University House is a large 6-floor building in the centre of the University of Sheffield's campus which houses the University of Sheffield Students' Union.

== Current usage ==
The building is currently used to house part of the students' union on floors 1 to 4 and some administrative departments of the university. Floor 1 contains the Union's student bar, Bar One. Floor 2 houses the nightclub/performance venue Foundry. Floor 3 houses the main entrance to the Union, the reception desk, and a range of shops, food outlets, student helpdesks and seating areas. Floor 4 houses several large study spaces, including a one-off-events kitchen in the former View Deli cafe, student officer offices, and meeting rooms. Floor 5 houses meeting rooms, as well as the restaurant/conference venue Inox.
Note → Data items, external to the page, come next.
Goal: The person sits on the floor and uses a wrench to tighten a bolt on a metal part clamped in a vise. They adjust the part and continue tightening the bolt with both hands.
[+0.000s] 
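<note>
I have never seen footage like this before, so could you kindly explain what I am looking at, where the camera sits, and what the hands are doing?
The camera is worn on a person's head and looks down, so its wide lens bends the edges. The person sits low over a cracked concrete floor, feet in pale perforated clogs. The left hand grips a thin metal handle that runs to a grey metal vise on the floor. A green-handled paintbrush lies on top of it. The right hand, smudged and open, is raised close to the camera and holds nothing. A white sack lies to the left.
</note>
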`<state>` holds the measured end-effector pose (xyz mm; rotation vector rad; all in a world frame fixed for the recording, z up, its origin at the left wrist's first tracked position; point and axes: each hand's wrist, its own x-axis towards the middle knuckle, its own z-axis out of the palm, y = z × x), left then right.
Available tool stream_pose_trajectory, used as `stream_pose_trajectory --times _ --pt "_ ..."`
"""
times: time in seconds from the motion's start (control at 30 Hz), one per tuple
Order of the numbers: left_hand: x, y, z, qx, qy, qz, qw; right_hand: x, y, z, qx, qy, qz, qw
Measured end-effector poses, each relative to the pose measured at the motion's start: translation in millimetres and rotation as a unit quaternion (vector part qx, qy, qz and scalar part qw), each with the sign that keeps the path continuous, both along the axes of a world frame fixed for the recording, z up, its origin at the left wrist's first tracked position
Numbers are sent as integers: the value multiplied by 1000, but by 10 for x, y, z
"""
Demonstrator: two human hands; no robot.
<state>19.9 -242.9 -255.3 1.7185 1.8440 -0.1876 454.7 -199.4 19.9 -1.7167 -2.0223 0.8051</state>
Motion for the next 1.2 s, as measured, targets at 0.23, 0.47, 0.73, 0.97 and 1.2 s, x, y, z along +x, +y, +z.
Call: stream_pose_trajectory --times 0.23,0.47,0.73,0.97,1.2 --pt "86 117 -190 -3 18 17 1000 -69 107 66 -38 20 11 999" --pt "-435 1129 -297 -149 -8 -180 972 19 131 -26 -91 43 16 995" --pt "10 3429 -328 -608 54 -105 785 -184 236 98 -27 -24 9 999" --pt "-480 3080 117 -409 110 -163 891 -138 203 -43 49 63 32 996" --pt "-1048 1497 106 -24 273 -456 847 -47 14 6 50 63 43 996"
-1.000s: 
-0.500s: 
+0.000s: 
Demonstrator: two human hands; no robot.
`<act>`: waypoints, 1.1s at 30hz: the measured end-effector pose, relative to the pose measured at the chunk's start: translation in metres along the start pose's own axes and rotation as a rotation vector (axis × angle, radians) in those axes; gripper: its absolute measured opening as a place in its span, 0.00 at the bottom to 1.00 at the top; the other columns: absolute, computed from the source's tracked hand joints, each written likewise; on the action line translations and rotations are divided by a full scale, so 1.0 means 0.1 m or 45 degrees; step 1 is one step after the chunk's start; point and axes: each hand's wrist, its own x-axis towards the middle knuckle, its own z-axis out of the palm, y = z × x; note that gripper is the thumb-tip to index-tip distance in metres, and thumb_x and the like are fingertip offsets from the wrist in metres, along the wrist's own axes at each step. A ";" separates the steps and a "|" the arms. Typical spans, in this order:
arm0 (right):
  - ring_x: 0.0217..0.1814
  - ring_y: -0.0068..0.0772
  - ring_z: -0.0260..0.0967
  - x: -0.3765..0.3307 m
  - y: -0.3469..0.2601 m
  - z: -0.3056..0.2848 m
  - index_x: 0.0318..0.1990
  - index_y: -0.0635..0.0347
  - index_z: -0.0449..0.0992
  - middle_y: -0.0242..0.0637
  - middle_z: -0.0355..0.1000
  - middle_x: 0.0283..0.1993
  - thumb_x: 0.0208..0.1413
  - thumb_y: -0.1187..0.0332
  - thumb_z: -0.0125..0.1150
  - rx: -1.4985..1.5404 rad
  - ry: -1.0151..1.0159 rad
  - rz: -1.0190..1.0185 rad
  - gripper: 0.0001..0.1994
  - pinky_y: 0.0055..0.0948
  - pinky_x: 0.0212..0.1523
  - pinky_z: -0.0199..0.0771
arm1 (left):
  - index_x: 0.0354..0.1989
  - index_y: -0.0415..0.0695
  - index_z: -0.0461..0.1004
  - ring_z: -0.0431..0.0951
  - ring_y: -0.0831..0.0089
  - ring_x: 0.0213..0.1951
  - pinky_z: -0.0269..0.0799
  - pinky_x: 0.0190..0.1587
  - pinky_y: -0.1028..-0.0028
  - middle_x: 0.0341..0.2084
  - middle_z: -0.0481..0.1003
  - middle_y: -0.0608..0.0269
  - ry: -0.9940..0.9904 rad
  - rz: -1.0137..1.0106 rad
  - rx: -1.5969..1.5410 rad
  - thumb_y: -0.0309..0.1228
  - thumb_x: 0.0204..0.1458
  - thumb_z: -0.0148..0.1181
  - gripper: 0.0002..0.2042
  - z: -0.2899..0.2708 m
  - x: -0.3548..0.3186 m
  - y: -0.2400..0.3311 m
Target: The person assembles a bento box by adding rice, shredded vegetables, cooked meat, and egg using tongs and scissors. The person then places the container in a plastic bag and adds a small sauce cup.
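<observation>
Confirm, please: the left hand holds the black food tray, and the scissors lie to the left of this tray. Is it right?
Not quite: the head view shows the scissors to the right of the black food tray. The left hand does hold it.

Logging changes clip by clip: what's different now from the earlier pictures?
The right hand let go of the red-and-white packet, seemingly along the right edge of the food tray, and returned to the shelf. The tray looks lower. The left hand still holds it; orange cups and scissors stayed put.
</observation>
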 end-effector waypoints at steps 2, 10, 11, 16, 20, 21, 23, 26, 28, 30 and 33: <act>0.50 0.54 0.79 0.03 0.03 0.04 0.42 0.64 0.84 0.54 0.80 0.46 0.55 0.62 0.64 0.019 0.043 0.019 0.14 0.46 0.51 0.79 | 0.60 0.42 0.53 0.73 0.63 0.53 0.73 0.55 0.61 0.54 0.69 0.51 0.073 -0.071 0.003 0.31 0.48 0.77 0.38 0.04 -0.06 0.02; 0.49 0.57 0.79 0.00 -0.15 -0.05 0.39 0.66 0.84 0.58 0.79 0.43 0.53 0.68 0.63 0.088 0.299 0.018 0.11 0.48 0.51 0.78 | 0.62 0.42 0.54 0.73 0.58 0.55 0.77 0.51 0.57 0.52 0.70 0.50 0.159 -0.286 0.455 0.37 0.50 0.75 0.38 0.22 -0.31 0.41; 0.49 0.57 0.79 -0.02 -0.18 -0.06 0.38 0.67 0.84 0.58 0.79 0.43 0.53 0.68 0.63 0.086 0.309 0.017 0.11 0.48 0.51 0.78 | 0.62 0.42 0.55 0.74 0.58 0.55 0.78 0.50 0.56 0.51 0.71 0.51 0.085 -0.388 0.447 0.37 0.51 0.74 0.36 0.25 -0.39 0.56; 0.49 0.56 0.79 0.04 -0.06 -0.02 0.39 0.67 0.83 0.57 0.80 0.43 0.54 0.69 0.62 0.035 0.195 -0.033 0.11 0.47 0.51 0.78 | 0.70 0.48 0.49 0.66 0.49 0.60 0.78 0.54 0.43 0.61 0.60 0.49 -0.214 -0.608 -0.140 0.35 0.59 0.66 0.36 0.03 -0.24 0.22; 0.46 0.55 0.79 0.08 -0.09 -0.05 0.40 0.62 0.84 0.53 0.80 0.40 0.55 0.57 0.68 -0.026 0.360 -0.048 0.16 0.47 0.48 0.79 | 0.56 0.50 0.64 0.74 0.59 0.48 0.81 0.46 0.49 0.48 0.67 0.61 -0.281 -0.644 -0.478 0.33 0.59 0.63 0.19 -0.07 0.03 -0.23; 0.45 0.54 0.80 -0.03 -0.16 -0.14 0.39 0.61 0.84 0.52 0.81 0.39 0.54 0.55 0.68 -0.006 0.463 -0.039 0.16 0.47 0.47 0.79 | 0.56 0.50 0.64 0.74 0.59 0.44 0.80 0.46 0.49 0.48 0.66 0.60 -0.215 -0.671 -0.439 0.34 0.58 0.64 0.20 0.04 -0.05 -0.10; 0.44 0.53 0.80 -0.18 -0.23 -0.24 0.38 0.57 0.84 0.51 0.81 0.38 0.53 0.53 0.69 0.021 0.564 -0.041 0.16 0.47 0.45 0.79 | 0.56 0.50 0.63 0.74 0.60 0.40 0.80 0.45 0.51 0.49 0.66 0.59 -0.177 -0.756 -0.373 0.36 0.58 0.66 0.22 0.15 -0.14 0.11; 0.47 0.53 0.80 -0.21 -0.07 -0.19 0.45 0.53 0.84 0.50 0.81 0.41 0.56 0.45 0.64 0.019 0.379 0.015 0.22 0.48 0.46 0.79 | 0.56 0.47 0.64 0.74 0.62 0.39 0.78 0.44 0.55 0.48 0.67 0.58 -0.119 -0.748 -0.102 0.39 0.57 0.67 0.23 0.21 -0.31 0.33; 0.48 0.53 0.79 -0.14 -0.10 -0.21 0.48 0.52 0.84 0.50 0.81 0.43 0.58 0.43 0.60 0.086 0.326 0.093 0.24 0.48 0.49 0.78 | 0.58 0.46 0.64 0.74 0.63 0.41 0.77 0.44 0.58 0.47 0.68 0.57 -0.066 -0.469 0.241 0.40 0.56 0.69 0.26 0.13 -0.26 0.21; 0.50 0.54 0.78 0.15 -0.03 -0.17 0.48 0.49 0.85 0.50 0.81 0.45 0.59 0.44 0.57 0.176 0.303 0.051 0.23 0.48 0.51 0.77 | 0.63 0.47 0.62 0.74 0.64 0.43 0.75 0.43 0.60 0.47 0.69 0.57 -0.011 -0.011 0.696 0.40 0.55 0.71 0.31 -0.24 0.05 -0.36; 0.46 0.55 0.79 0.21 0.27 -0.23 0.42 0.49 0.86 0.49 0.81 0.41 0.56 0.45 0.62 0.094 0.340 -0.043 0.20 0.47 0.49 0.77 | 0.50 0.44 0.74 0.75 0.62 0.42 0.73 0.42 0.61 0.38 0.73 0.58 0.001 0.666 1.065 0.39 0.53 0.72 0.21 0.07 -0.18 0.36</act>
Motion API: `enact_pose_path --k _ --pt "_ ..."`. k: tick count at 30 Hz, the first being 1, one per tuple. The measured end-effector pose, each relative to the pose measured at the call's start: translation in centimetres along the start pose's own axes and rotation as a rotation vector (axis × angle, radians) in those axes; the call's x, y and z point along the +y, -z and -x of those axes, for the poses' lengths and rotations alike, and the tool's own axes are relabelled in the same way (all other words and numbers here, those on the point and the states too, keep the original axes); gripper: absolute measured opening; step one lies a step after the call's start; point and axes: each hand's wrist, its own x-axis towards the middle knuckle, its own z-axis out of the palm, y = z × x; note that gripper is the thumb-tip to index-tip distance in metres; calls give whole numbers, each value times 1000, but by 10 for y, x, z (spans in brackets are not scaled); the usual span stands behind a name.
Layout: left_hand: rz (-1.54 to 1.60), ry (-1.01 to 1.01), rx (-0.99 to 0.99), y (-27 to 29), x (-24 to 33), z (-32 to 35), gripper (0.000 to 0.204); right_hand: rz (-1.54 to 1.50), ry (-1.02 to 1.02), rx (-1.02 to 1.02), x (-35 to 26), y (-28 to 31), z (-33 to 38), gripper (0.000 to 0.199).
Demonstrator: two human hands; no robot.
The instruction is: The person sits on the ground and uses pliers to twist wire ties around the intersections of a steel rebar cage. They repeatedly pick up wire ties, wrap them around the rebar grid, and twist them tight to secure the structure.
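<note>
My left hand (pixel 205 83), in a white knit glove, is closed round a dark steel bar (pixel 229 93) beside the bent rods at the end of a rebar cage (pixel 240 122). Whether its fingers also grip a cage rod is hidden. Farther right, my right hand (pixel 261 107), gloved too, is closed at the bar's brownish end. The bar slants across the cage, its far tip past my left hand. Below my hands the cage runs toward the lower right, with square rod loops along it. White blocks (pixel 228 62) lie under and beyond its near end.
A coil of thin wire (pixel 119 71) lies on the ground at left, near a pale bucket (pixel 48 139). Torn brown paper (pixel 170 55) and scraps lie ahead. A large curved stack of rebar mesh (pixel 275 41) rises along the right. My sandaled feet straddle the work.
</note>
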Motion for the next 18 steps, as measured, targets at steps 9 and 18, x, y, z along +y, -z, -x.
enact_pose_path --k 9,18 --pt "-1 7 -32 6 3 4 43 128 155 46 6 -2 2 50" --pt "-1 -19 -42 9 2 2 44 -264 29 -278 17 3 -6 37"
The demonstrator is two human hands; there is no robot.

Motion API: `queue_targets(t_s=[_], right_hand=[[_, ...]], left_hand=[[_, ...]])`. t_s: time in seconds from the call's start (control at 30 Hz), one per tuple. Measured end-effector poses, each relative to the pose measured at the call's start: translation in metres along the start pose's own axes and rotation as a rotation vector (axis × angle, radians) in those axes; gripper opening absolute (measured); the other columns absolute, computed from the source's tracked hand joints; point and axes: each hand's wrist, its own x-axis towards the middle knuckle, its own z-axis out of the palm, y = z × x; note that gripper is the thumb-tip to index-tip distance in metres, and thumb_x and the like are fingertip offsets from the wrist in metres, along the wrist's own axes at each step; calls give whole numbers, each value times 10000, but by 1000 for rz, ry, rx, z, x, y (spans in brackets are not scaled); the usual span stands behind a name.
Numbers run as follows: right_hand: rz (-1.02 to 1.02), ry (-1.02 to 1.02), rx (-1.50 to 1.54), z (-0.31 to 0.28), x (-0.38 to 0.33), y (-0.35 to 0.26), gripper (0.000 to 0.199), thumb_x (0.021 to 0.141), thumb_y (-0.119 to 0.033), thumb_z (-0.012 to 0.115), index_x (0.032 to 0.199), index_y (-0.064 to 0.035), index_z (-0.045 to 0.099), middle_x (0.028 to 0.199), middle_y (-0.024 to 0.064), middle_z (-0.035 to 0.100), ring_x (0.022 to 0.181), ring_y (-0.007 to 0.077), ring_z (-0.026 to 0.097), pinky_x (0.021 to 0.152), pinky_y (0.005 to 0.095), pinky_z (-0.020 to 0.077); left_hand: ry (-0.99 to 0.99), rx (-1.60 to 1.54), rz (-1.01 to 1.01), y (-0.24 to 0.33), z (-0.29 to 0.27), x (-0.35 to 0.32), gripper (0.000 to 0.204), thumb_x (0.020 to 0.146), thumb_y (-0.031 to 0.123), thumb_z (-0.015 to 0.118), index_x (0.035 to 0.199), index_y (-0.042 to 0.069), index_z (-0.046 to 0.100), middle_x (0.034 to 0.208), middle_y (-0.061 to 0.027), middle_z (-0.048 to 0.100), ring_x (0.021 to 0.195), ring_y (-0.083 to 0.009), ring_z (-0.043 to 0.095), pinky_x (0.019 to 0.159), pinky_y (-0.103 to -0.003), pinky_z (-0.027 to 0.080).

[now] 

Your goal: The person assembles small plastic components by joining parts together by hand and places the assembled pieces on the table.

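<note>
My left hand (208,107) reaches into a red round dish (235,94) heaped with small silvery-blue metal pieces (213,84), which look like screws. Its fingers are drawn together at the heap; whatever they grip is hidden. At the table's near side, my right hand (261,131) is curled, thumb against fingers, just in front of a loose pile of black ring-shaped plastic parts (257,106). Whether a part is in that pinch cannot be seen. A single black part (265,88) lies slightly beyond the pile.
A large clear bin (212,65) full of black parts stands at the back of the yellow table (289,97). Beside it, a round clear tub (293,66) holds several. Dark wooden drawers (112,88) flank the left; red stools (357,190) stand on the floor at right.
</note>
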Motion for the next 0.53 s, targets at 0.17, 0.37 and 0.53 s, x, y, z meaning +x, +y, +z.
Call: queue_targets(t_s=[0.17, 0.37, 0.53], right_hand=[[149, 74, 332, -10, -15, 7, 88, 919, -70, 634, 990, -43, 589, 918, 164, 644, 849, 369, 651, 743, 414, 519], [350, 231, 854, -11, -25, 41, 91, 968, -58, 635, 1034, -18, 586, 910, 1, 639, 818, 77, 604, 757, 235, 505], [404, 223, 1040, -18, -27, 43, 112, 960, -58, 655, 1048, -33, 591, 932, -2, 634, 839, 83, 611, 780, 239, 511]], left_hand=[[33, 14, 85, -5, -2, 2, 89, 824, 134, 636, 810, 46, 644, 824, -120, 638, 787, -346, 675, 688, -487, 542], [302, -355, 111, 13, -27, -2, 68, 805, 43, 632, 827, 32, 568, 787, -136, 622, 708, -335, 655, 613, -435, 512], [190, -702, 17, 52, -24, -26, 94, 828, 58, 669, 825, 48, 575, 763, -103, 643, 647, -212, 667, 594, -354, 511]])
Floor 6 is home to several administrative offices for the university.

== History ==
The original structure was built in 1963 and was located to the west, isolated from the older Graves Building to the east. The building housed the union bar (now known as Bar One) and two food areas, the lower refectory (now the Foundry) and upper refectory (now the City View cafe and Loxley's food court), amongst other offices and union departments. The 5th floor was another catering area used by staff, and also housed a room for staff, known as the Senior Common Room (SCR).

During the mid-sixties the Union of students in conjunction with the university extended the building to connect it to the Graves building to the east and this section has become known as the "Link Building". It is still part of the University House building however. As a result, the floor numbering can become confusing, with slightly different physical levels between the three buildings all being assigned the same number and usually isolated from each other. For instance level 4 in the Link building houses a student work area and sabbatical offices, while the original University House building (named 'Tower') houses the food court/cafes, and the Graves building houses some administrative and marketing offices.

A £20 million refurbishment of the building took place between July 2012 and September 2013.